How can I bulk rename files in PowerShell?

From example 4 in the help documentation of Rename-Item retrieved with the command:

get-help Rename-Item -examples

Example:

Get-ChildItem *.txt| Rename-Item -NewName { $_.Name -replace '\.txt','.log' }

Note the explanation in the help documentation for the escaping backslash in the replace command due to it using regular expressions to find the text to replace.

To ensure the regex -replace operator matches only an extension at the end of the string, include the regex end-of-string character $.

Get-ChildItem *.txt | Rename-Item -NewName { $_.Name -replace '\.txt$','.log' }

This takes care of the case mentioned by @OhadSchneider in the comments, where we might have a file named lorem.txt.txt and we want to end up with lorem.txt.log rather than lorem.log.log.

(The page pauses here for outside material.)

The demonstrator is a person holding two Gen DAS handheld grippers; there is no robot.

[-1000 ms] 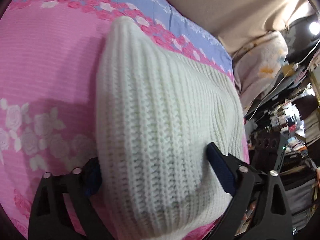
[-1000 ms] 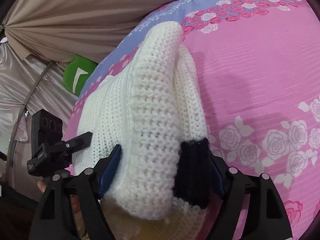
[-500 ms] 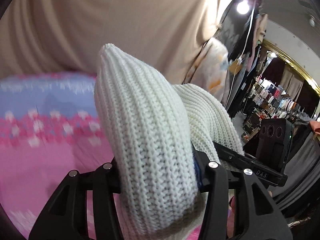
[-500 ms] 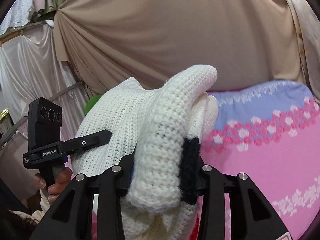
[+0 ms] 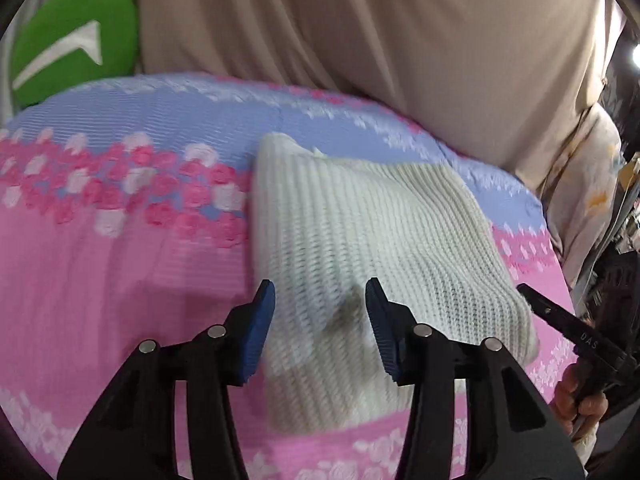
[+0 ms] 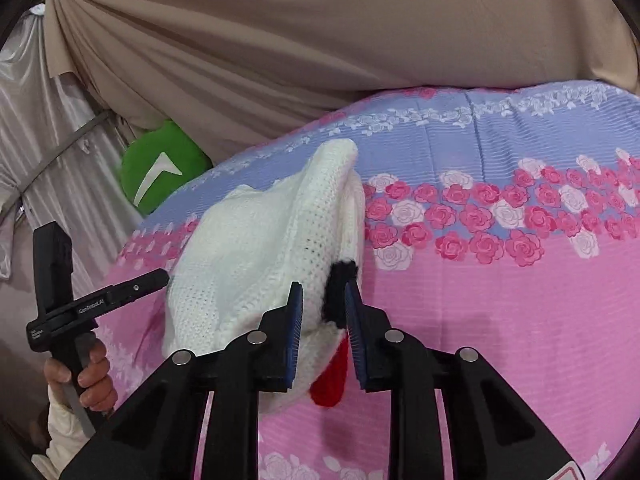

Now that the regex is sufficiently tightly targeted, and inspired by @etoxin's answer, we could make the command more usable as follows:

Get-ChildItem | Rename-Item -NewName { $_.Name -replace '\.txt$','.log' }

That is, there is no need to filter before the pipe if our regex sufficiently filters after the pipe. And altering the command string (e.g. if you copy the above command and now want to use it to change the extension of '.xml' files) is no longer required in two places.


This works well too when you're in the desired directory.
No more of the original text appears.